Why the Rush to GenCon?

I think this might be worth dialoging about. Here are my thoughts.

GenCon is arguably the biggest gaming convention of the year. Having a new game there means a huge amount of exposure and possible sales.

However, I think it’s easy for any given product to get lost in the sea of new products. Even if you’re running demos at your booth (Ashcan Front, Play Collective, Forge/IPR, whatever), it’s still hard to grab people and translate that into sales.

And are sales even what we’re aiming for? I know that there are folks, like Paul Czege, who are more interested in purchases translating into actual play than purchases translating into profit or fame. I know I’m not doing this for money – or even fame. (I’ll detail my reasons along with my alternate Big Three Questions post.)

Assuming things kick into high gear, the earliest I’d consider releasing Seiyuu would be Dreamation 2009. I think, if you want to aim for a convention for release, Dreamation is actually better – there’s a lot of indie presence there, especially via the IPR booth.

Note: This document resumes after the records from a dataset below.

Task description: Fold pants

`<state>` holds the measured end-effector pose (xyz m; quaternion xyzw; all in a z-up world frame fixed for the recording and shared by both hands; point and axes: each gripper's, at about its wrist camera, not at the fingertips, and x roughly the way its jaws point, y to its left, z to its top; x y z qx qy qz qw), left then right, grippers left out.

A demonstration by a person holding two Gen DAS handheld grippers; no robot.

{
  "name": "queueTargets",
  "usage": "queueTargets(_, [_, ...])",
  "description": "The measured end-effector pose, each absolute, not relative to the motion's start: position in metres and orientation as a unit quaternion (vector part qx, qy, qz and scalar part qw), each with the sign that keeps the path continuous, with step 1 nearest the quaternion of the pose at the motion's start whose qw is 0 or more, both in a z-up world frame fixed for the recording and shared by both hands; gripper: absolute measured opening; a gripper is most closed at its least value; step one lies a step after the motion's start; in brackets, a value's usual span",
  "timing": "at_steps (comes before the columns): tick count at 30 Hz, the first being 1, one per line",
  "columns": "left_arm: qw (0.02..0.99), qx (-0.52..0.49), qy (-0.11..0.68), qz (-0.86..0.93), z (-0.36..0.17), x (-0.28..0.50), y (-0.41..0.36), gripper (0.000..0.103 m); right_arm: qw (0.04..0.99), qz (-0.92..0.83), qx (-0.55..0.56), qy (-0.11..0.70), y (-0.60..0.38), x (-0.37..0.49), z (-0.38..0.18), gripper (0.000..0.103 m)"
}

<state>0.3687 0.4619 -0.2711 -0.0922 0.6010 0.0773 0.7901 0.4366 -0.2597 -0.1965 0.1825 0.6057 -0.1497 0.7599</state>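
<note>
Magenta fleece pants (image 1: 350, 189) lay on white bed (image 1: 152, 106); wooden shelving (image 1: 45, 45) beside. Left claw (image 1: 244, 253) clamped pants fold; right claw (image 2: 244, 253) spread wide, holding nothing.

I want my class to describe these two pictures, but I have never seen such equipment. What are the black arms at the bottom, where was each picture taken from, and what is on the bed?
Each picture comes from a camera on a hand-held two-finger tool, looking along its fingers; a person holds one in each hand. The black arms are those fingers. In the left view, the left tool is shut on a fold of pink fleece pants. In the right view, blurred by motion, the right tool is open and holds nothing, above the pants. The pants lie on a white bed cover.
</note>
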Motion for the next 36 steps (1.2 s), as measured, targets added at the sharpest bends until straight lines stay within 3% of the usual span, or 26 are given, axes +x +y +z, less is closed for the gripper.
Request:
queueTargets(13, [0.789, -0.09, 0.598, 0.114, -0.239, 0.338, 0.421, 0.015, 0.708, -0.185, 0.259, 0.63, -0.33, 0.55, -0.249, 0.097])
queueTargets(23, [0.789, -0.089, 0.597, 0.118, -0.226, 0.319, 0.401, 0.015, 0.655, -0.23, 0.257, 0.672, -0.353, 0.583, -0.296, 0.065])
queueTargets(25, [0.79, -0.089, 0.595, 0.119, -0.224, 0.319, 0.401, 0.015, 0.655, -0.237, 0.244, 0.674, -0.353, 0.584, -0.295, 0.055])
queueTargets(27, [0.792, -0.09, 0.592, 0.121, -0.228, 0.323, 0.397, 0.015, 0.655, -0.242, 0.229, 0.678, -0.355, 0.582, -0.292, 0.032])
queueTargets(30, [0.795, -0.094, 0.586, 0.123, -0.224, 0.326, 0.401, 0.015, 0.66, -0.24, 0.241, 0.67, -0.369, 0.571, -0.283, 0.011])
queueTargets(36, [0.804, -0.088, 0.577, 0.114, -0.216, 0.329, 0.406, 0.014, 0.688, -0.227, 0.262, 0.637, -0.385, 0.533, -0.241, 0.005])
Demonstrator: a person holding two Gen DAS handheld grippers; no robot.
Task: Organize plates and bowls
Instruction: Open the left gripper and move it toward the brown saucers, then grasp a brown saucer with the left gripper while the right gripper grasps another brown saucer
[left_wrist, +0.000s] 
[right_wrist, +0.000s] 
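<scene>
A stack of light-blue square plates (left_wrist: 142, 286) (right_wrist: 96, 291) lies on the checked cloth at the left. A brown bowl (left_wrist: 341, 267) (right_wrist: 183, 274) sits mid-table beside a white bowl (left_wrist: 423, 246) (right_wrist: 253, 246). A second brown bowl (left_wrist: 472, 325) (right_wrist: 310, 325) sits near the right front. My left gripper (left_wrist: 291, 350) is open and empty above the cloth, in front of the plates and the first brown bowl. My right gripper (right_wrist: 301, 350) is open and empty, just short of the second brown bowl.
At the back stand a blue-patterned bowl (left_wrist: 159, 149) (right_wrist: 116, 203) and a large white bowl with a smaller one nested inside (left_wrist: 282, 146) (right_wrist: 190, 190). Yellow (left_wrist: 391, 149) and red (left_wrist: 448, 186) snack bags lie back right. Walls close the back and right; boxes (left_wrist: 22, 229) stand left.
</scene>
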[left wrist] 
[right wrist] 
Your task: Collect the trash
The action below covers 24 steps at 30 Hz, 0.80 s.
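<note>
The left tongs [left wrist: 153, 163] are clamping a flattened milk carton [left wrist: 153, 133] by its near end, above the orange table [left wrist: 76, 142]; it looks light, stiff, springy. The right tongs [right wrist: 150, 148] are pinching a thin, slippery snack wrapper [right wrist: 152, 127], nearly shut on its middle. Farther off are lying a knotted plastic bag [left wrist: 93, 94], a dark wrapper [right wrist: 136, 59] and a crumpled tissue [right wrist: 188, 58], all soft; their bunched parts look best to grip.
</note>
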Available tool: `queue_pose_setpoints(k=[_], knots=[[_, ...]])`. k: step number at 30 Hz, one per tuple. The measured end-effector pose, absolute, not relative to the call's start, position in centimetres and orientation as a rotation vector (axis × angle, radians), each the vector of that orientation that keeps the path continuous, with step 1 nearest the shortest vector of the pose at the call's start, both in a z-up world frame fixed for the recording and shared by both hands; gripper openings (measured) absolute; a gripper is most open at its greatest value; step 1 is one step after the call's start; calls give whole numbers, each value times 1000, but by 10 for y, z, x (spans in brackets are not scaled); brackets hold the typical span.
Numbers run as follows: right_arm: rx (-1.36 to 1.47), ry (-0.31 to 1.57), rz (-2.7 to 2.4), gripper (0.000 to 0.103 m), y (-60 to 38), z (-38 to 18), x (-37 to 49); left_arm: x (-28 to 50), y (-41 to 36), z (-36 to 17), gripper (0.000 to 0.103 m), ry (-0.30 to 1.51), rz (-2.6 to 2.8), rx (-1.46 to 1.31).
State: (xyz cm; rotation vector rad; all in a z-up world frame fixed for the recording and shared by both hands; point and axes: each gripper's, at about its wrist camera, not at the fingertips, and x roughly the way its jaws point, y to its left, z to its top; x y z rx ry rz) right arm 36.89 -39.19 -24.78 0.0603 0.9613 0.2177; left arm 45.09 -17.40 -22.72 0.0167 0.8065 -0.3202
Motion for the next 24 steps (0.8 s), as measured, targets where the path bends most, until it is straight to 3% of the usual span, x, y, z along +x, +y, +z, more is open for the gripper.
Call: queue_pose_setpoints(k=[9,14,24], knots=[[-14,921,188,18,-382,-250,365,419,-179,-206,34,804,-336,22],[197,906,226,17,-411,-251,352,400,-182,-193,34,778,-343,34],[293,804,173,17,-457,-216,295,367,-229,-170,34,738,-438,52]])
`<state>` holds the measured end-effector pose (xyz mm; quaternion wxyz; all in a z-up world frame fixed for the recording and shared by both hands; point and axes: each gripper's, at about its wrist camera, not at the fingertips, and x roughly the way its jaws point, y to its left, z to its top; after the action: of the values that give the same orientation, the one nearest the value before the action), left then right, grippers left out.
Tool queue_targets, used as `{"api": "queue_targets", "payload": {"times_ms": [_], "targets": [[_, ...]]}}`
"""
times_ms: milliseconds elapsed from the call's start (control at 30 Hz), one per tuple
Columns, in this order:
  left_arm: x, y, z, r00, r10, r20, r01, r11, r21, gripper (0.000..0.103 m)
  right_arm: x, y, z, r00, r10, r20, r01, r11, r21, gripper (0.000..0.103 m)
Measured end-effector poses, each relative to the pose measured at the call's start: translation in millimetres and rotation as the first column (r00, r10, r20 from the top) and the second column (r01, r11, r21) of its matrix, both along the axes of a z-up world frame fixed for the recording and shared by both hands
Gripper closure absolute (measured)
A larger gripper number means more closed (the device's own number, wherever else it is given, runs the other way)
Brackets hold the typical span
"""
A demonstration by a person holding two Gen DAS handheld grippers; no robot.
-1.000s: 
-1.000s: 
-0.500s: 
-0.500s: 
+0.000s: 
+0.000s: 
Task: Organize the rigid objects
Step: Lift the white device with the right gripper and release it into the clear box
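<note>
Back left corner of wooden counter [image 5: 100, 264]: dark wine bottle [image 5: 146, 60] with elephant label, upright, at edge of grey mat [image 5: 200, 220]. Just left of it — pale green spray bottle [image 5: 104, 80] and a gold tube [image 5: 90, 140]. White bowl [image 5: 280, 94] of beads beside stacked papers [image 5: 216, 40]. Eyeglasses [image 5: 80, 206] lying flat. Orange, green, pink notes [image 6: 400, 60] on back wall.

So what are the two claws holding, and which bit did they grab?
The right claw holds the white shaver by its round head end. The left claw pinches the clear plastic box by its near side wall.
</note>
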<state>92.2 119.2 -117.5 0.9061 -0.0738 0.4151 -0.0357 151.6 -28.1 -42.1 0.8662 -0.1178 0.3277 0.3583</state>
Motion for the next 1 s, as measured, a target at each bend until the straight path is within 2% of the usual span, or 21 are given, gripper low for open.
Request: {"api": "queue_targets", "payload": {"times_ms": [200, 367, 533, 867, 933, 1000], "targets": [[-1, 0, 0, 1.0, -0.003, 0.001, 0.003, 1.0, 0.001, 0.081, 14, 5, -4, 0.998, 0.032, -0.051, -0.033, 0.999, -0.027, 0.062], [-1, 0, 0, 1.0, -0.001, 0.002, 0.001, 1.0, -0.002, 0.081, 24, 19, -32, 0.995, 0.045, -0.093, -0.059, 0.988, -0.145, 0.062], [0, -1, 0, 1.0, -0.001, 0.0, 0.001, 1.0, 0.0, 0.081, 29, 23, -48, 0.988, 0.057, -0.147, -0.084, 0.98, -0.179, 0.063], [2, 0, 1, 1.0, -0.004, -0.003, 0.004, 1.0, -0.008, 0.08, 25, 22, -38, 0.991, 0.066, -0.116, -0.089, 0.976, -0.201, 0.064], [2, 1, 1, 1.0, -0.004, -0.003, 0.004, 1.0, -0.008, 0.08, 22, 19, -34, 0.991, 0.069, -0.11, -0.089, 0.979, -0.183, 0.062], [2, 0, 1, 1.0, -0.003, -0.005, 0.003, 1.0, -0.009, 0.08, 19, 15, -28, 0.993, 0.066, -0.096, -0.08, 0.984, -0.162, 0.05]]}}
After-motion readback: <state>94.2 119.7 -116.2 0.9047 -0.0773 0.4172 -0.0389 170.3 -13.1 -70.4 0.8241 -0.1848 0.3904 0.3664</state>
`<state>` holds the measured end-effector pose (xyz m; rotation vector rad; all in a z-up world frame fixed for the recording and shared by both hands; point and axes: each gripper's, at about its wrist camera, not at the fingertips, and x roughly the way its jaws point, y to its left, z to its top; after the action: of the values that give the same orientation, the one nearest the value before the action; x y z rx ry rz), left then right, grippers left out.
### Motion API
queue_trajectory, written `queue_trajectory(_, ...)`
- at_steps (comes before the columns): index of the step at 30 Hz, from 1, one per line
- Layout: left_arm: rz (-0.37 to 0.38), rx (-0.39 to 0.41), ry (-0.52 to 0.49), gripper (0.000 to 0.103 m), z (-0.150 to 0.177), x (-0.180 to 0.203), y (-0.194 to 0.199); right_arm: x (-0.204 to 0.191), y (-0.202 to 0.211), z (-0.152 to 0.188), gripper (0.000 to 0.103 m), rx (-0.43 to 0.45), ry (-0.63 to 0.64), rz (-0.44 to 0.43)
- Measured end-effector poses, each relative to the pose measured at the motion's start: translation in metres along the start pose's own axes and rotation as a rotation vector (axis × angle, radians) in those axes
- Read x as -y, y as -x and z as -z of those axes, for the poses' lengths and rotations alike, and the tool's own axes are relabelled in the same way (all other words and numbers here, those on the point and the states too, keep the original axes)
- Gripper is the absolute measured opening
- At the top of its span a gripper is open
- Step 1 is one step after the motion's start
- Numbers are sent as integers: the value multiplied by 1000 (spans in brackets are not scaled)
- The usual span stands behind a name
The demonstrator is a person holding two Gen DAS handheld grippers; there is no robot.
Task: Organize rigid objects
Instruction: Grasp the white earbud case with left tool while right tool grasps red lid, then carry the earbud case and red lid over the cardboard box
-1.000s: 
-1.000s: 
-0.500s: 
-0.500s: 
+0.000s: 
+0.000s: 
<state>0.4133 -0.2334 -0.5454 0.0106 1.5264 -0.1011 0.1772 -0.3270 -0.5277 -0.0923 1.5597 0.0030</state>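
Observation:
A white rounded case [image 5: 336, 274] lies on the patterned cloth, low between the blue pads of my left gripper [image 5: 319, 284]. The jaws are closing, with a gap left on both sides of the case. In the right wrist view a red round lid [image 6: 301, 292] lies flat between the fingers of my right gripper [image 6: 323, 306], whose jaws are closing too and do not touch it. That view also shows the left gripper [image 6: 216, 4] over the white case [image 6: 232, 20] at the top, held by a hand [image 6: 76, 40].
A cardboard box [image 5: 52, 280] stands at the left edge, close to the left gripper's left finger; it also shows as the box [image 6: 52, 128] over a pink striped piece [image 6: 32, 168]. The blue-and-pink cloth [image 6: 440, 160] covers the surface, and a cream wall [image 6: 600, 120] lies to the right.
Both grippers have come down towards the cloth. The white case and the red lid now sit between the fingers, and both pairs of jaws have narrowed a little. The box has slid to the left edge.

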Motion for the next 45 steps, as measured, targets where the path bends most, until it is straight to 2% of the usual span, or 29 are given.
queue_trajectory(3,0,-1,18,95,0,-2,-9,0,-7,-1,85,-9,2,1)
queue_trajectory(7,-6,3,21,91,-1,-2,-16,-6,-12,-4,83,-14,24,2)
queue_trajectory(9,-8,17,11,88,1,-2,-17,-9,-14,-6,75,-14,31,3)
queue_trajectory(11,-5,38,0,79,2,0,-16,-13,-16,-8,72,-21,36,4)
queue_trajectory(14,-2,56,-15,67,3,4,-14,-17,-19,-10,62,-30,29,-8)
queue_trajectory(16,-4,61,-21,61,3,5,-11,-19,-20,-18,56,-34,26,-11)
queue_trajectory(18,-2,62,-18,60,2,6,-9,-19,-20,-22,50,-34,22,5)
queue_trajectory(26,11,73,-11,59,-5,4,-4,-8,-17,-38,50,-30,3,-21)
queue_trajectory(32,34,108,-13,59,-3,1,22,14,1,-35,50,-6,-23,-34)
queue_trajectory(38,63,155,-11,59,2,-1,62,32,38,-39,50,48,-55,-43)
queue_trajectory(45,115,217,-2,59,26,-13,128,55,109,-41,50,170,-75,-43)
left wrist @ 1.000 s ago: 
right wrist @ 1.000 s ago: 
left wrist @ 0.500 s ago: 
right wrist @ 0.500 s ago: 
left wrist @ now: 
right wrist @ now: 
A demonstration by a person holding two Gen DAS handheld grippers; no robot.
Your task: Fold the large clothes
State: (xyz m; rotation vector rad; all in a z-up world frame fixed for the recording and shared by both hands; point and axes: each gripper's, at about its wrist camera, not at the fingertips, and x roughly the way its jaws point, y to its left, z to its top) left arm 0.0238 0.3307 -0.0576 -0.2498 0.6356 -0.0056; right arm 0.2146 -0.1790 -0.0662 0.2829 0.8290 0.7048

I realize this doesn’t work well for west coast folks, but I suspect there is something similar – doesn’t Endgame have something?

Even if Dreamation 2009 doesn’t work out, I’m not just considering a convention for my release schedule. Just look at Spirit of the Century – it came out a few months after GenCon and had no real convention tie-in.

How do the rest of you view a GenCon release or aiming your release for a major convention?

April 10, 2008 Posted by | General Advice & Thoughts, Goals, Group Feedback | 13 Comments

A Matter of Belonging

Even though I rarely make an appereance here I keep up with the Master Mines feed, so I’m aware of how you’re all doing, and even more aware of how much I am not participating, either with posts or comments. This (and some other stuff) has led me to ponder why I have not been participating, why I haven’t really been working on the designs I said I would work on, which in turn led me to ponder about the type of designer that I am.

The truth is that I don’t know that I’m the kind of designer that would really have a place here at Master Mines, at least not most of the time, certainly not now. Why? Because as a general rule, I’m not the kind of designer setting out to create a whole game, whether original or patched/hacked from an existing ruleset. It’s not that I wouldn’t mind doing it, it’s just that it’s not my natural inclination. I am a system hacker: I love adding fidly bits to D&D/d20, creating quick scenarios, coming up with alternate rules for one subsystem. For example, I wouldn’t necessarily create 1st Quest as Judd Karlman did, but I would totally put together an article-type product with a whole bunch of new keys and secrets for The Shadow of Yesterday, or grab a bunch of keys and secrets and translate them to d20, whether as feats or as a whole new subsystem for story goals and rewards. That is the designer that I am.

Another example: recently, my attention has been grabbed by three big projects I have going. One is a d20 Modern/Spirit of the Century setting that I am contributing to/lead developing along with a freelancer, the second is the official True20 versions of the ancient world Mythic Vistas settings (Testament, Trojan War, Eternal Rome) for Green Ronin, and the third is the 4C system. My attention shifts between these three during the day, and some days I am totally all about one of them to the exclusion of the others for a short while (thus why I have freelancers working on two of the projects). Right now I am enjoying immensely playing around with the 4C System, the open emulator of the Marvel Super Heroes/FASERIP system; the system was released last year, everyone apparently forgot about it, and now my friend/co-developer Mark Gedak and I are making support for it and finding out there indeed is a market for it.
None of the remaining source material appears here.